Work instructions — Print the whole listing exactly as it appears, but skip the pictures.

Data segment —
------------------------------------------------------------
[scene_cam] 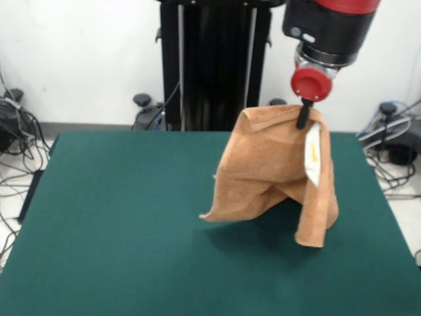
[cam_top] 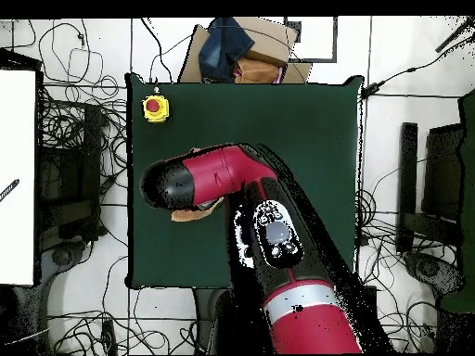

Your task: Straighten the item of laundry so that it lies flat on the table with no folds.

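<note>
Since the towel hangs straight down from my claw, which pinches its top edge near the white tag, its long axis runs vertically, not along the tabletop. Its lower corners dangle apart just above the green surface, toward the side nearer the front camera. From overhead the arm hides nearly all of it. I judge lowering while dragging sideways would spread it.
</note>
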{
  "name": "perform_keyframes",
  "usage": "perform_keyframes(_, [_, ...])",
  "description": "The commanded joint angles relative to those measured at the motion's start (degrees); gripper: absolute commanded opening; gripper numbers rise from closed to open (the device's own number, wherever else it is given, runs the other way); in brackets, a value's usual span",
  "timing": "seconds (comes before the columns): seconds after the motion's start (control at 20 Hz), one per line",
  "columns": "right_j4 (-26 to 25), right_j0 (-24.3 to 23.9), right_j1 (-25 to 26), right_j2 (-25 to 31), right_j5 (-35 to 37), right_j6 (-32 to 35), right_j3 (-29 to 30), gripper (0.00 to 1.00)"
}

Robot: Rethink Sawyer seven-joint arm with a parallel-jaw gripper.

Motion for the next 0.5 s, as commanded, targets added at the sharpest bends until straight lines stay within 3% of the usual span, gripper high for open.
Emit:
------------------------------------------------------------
Output of the task —
[scene_cam] 
[cam_top] 

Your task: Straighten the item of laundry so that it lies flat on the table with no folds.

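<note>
Since the towel hangs straight down from my claw, which pinches its top edge near the white tag, its long axis runs vertically, not along the tabletop. Its lower corners dangle apart just above the green surface, toward the side nearer the front camera. From overhead the arm hides nearly all of it. I judge lowering while dragging sideways would spread it.
</note>
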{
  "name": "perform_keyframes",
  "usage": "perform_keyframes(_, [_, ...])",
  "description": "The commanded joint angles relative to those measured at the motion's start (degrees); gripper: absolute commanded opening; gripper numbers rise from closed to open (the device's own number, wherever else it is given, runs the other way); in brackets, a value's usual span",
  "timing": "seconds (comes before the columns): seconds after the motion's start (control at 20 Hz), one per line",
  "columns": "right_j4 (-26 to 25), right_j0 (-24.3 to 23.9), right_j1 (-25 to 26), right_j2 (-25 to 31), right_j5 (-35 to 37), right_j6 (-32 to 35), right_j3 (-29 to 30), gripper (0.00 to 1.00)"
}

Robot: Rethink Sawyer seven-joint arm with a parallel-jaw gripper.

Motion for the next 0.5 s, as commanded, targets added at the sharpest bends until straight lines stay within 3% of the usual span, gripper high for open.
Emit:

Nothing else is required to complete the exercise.